Copy out exactly the stretch of the listing below that begins at the line containing "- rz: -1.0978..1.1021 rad" and ends at the line containing "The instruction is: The", and copy nothing outside it.

### INFORMATION SHOWN
══════════
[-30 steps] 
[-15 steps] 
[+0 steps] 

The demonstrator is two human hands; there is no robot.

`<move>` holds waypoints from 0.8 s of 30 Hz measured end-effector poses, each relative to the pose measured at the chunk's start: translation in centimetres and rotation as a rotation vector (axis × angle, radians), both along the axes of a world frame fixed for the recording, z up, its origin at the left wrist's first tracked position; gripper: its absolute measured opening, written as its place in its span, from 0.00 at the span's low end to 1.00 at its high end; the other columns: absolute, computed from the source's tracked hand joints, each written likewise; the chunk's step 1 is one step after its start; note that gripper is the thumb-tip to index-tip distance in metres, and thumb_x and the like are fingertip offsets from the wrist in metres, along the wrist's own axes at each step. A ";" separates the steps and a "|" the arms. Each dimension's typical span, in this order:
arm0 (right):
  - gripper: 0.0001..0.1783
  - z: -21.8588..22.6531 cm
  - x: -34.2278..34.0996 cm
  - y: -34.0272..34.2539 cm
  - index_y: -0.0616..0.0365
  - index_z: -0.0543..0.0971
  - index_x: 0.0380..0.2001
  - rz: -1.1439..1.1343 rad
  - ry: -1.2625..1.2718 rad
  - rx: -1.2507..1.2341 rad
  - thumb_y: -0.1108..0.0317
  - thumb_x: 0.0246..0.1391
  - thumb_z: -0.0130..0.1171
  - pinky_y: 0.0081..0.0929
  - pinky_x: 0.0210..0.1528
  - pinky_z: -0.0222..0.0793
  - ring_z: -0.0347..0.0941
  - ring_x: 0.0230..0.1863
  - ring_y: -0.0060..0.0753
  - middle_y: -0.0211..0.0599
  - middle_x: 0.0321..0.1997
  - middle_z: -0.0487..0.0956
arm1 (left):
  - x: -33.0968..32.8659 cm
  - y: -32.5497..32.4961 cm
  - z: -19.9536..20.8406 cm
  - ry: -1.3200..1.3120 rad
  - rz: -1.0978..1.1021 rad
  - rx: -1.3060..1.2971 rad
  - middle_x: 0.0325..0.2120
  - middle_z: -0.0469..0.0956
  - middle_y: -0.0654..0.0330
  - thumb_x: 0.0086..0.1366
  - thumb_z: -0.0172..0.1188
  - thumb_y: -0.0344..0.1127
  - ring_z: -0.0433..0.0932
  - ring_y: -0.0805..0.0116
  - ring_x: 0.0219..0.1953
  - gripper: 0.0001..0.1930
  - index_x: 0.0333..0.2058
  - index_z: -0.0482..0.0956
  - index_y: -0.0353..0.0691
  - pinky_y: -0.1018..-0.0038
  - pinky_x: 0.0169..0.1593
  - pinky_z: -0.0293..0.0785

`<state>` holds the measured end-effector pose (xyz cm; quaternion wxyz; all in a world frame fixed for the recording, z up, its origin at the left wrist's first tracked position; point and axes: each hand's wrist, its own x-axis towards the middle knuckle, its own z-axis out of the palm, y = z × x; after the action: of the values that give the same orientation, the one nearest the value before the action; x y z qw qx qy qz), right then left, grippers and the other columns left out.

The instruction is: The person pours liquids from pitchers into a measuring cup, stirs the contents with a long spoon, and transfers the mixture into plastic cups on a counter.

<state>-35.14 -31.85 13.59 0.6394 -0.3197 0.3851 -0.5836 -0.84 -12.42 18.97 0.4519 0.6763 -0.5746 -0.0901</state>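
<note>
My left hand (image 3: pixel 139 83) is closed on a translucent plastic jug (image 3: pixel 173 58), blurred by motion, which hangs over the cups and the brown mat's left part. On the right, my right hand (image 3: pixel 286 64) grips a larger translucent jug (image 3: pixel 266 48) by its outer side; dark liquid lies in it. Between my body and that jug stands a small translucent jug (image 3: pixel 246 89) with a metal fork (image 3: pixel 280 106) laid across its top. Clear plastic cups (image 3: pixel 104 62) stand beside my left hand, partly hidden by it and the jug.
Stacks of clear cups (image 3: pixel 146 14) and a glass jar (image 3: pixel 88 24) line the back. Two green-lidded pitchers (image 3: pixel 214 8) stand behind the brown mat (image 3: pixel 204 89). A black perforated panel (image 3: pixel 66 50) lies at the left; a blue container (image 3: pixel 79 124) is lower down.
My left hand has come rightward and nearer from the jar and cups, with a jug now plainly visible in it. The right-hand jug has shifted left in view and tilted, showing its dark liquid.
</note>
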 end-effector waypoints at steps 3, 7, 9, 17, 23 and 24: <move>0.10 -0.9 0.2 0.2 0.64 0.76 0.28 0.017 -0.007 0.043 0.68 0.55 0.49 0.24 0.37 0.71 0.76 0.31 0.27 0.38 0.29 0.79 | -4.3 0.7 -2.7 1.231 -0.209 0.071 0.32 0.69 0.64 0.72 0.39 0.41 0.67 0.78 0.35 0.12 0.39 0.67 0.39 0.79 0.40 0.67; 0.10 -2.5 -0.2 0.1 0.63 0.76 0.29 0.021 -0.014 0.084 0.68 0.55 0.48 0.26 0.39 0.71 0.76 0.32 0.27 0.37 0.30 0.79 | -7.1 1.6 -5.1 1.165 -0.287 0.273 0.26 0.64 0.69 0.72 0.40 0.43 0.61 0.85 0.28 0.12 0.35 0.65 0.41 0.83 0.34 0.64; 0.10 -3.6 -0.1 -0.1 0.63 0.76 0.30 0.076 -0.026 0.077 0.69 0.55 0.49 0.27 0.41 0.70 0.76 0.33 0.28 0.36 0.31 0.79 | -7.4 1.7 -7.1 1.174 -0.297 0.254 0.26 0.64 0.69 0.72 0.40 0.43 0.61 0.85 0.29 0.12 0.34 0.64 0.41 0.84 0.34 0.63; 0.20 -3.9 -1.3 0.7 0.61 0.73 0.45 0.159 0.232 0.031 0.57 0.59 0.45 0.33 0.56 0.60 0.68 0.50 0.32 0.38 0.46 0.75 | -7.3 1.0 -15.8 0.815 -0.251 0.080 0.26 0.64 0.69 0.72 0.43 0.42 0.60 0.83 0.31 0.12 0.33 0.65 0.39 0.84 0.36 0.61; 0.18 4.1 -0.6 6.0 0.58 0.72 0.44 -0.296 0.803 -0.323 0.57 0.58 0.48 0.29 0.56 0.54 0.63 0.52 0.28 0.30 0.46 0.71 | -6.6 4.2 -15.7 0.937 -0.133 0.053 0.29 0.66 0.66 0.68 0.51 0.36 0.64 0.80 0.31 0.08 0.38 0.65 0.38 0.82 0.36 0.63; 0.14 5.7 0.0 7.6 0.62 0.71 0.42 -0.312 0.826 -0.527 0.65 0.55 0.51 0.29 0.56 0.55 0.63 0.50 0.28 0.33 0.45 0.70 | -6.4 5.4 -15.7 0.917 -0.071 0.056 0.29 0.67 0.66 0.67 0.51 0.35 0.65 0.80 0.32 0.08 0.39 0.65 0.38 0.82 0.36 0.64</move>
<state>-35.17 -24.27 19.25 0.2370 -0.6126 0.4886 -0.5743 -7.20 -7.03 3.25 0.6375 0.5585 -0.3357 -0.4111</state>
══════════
### ANSWER SECTION
  - rz: -1.0978..1.1021 rad
  - rx: -1.3060..1.2971 rad
  - middle_x: 0.0325..0.2120
  - middle_z: -0.0469..0.0956
  - middle_y: -0.0654..0.0330
  - thumb_x: 0.0086..0.1366
  - thumb_z: -0.0172..0.1188
  - thumb_y: -0.0344..0.1127
  - ring_z: -0.0433..0.0932
  - ring_y: -0.0805..0.0116
  - ring_x: 0.0219..0.1953
  - gripper: 0.0001..0.1930
  - index_x: 0.0333..0.2058
  - index_z: -0.0482..0.0956
  - index_y: -0.0353..0.0691
  - pinky_y: -0.1018..-0.0038
  - pinky_x: 0.0169..0.1593
  - pinky_z: -0.0293..0.0785

`<state>` holds the measured end-effector pose (xyz cm; quaternion wxyz; all in a world frame fixed for the recording, z up, its origin at the left wrist's first tracked position; point and axes: each hand's wrist, its own x-axis towards the middle knuckle, its own z-axis out of the palm, y = z × x; after the action: of the values that give the same orientation, the one nearest the value before the action; x y z qw qx qy qz), right then left, grippers and the other columns left out.

The instruction is: The person pours liquids from pitchers into a measuring cup, stirs the contents with a long spoon, and transfers the mixture into plastic cups on a counter.

This response is now finished.